The Center for Geospatial Research at the University of Georgia focuses on remote sensing and climate science. The center is a regional NASA DEVELOP node and was recognized by NASA in 1998 for its outstanding achievements relating to applied climate and environmental sciences, being named a NASA Center of Excellence.

Founding and History 
The University of Georgia's Center for Geospatial Research, CGR, was founded in 1985 as the Laboratory for Remote Sensing and Mapping Science. In 1989 the lab was renamed the Center for Remote Sensing and Mapping Science. This Center was founded by Dr. Roy Welch, who served as director from its founding in 1985 until 2003. The Center is now directed by Dr. Marguerite Madden and in 2012 the center was renamed Center for Geospatial Research to better reflect its internal goals. In 2016 the center helped found the UGA Small Satellite Research Laboratory.

Significant Research

Publications and Presentations

In 2016 research from the Center was used to identify the coastal regions of the United States that were most at risk from sea-level rise due to climate change. This study was one of the first studies to have accounted for ongoing population growth when assessing the potential magnitude of future impacts. Minimally 4.2 million people at risk of inundation were projected to be at risk from sea-level rise in the continental United States.

Researchers at the Center for Geospatial Research have helped students at the UGA Small Satellite Research Laboratory receive grants to build 2 satellites. These satellites will be the first satellites built, designed, and operated by the University of Georgia.

NASA DEVELOP
The Center for Geospatial Research is a regional node for the NASA DEVELOP national program and contributes significantly to climate change research. The center was published in the International Union for Conservation of Natures World Conservation Congress Publication. The study focused on ecological forecasting, reforestation and conservation efforts, and the Colombian primate Cotton-top tamarin.

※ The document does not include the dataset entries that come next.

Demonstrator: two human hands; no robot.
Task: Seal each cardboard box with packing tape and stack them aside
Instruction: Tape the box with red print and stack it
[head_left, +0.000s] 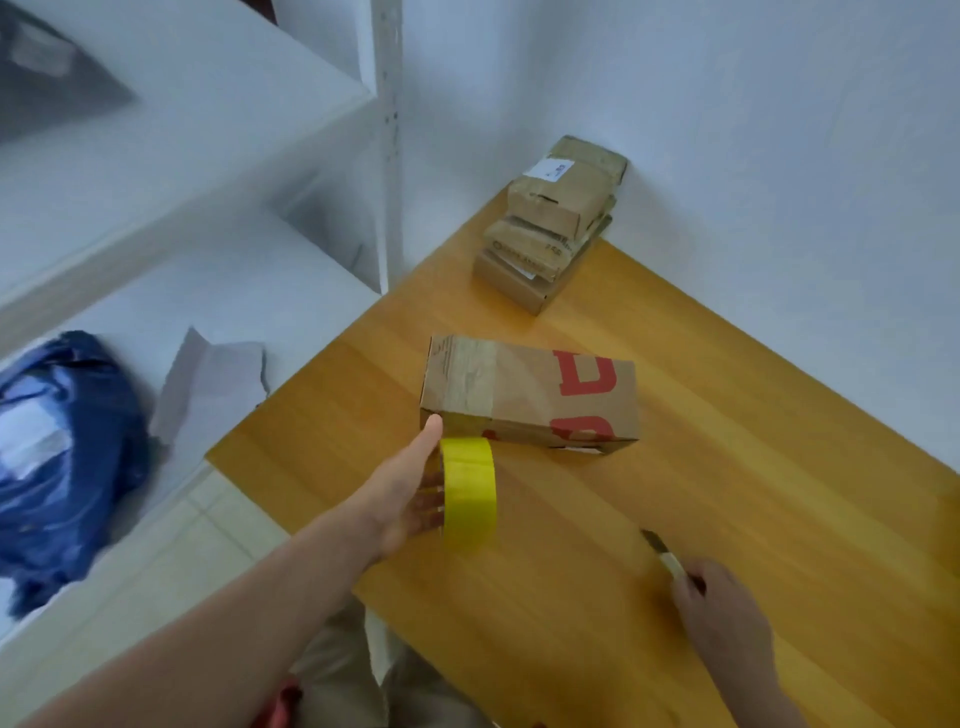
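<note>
The cardboard box (530, 395) lies unbraced mid-table (727, 493). A hard pull on the tape could slide it toward the stack of boxes (550, 223) at the far wall, or wrinkle the strip. The yellow tape roll (470, 493) stands at the box's near-left corner. The left hand (410, 488) reaches forward, fingers hooked through the roll's core, thumb straight against that corner. Near right, the right hand (722, 613) curls round a small cutter (662, 553); its tip points far-left and could nick the table.

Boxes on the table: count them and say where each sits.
5, as far as I can tell: one red-printed box mid-table by the left hand, and four in a stack in the far corner against the wall. Some may be hidden.
</note>
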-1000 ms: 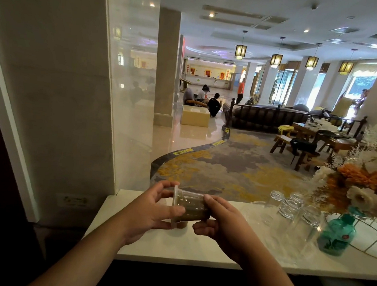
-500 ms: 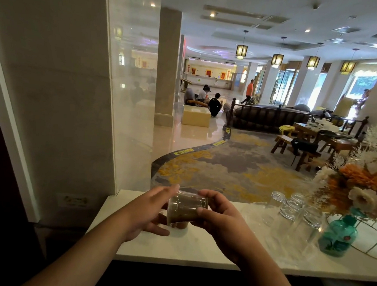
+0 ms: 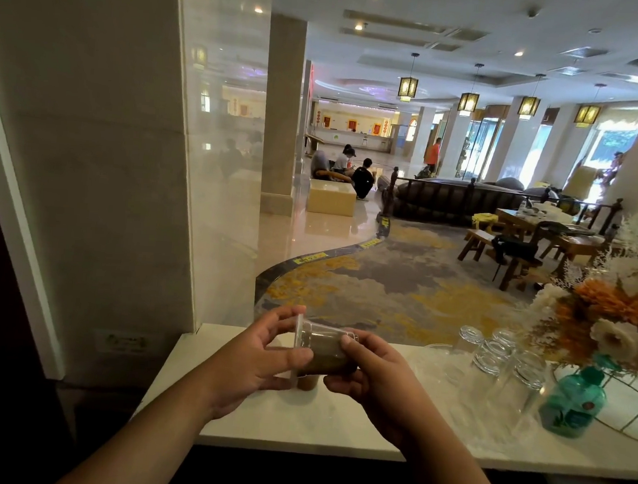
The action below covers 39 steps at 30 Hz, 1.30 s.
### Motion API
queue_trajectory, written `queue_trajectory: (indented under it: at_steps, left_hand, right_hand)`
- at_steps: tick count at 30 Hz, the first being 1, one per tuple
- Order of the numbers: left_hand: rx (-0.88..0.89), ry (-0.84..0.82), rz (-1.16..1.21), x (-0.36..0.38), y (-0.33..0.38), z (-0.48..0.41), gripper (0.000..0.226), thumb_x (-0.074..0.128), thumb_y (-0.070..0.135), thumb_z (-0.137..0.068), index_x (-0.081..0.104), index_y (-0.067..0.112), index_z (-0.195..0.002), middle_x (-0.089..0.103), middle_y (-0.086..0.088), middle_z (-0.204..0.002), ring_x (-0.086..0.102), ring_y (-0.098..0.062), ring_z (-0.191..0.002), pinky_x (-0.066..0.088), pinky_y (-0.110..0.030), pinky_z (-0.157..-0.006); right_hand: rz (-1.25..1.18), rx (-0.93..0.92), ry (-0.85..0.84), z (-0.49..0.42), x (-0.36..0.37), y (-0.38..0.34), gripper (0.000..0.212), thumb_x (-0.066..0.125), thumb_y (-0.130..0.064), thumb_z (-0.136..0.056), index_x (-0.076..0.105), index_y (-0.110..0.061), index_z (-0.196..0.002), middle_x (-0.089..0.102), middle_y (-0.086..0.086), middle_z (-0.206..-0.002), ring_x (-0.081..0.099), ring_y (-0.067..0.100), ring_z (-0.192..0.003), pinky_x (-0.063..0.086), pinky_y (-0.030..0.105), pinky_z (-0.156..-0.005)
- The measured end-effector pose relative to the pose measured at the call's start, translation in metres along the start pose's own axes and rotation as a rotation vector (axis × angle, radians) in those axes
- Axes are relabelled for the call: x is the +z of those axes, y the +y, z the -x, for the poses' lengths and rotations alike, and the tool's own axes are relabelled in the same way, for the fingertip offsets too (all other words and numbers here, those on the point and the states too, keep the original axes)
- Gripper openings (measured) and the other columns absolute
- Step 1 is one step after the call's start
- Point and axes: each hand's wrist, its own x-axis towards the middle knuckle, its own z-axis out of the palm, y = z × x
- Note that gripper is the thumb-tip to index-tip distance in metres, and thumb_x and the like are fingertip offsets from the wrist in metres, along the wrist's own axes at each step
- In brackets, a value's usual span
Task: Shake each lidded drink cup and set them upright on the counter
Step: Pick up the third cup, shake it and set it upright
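A clear lidded drink cup (image 3: 322, 351) with brown liquid lies on its side in the air above the white counter (image 3: 333, 426). Its lid faces left. My left hand (image 3: 258, 359) grips the lid end, thumb over the front. My right hand (image 3: 372, 376) holds the cup's base end. Just below the held cup, part of a second cup (image 3: 307, 383) with brown liquid stands on the counter, mostly hidden by my hands.
Several upturned clear glasses (image 3: 499, 361) stand on the counter to the right. Beyond them are a teal bottle (image 3: 572, 401) and a flower arrangement (image 3: 617, 315). A marble pillar (image 3: 88, 147) borders the left. The lobby lies beyond the counter.
The cup has moved slightly left then right again between my hands, staying on its side with the lid to the left. The liquid inside has shifted.
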Motion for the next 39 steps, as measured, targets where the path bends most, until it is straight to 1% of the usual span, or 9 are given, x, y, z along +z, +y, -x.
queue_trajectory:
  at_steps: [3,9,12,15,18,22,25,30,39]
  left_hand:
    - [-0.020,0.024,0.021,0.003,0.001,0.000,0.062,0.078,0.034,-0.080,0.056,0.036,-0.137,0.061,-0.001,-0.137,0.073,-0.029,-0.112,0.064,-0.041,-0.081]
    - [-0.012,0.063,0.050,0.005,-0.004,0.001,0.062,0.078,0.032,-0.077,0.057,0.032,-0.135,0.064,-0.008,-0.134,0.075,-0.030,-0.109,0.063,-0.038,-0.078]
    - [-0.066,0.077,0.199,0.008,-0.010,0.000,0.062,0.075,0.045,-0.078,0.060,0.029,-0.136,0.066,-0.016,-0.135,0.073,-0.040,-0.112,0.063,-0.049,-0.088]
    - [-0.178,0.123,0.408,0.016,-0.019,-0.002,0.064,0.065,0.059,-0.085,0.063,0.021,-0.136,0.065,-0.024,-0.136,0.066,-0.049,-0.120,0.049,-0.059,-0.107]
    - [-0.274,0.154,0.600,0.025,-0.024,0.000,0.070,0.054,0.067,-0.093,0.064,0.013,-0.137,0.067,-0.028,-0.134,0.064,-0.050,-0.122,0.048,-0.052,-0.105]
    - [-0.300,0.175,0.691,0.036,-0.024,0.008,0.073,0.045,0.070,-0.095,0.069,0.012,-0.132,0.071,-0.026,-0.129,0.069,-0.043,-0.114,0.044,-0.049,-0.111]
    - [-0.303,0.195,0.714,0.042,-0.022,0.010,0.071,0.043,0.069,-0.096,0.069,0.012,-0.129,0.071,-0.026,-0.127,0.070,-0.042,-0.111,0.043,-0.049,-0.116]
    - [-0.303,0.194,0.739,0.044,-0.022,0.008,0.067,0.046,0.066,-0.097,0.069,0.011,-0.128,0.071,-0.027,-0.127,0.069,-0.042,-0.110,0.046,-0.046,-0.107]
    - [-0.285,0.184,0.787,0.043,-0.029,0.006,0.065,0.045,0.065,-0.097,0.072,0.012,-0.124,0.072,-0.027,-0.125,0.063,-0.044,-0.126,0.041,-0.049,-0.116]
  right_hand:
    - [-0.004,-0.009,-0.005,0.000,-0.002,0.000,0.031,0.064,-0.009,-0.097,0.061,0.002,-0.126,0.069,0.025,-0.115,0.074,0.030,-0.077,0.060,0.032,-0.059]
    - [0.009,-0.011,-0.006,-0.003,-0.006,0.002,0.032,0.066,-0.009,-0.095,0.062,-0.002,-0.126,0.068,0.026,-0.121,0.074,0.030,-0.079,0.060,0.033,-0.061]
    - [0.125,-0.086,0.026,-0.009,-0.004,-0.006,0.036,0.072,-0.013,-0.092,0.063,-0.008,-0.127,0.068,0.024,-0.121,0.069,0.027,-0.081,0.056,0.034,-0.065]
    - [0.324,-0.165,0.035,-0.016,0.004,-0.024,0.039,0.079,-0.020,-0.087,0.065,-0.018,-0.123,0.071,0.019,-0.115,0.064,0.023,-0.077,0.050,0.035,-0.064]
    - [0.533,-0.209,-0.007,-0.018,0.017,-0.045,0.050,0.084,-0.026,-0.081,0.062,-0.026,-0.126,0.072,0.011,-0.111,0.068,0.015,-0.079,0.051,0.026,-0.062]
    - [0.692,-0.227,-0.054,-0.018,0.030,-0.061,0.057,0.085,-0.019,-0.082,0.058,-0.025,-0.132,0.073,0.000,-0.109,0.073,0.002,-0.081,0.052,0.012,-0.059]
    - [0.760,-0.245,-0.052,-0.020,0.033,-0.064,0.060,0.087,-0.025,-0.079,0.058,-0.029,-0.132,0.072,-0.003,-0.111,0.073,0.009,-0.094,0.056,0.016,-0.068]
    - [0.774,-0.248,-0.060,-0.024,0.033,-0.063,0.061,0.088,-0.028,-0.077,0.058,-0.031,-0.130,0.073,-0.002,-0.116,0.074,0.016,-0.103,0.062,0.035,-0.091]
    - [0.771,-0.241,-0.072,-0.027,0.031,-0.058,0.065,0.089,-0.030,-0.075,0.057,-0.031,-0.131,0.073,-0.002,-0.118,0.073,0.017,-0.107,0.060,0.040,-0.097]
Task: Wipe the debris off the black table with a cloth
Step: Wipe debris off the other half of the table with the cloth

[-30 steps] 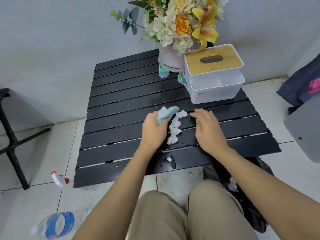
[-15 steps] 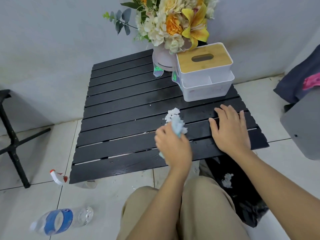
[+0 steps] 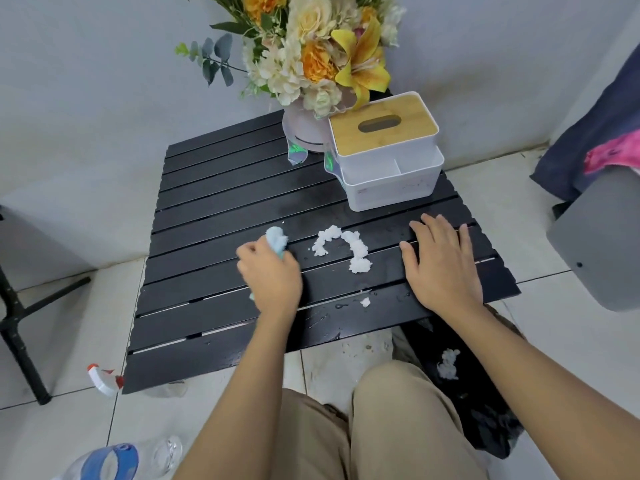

The Center's DEVELOP program helps identify key issues regarding Atlanta and its suburbs. Using data from the Landsat 8 and Terra satellites the center is able to model water flow in the region and help the area build better infrastructure as it grows. Water monitoring and forecasting is

Small Satellites
The Center is also aiding the undergraduates of the Small Satellite Research Laboratory with technical knowledge. Faculty members, such as Dr. David Cotten, have given presentations on the possibilities of structure from motion in low Earth orbit and how the Small Satellite Research Laboratory could build the first satellite to perform this technology in orbit.

References

University of Georgia
Organizations established in 1985
Geographic data and information organizations in the United States
Athens, Georgia
1985 establishments in Georgia (U.S. state)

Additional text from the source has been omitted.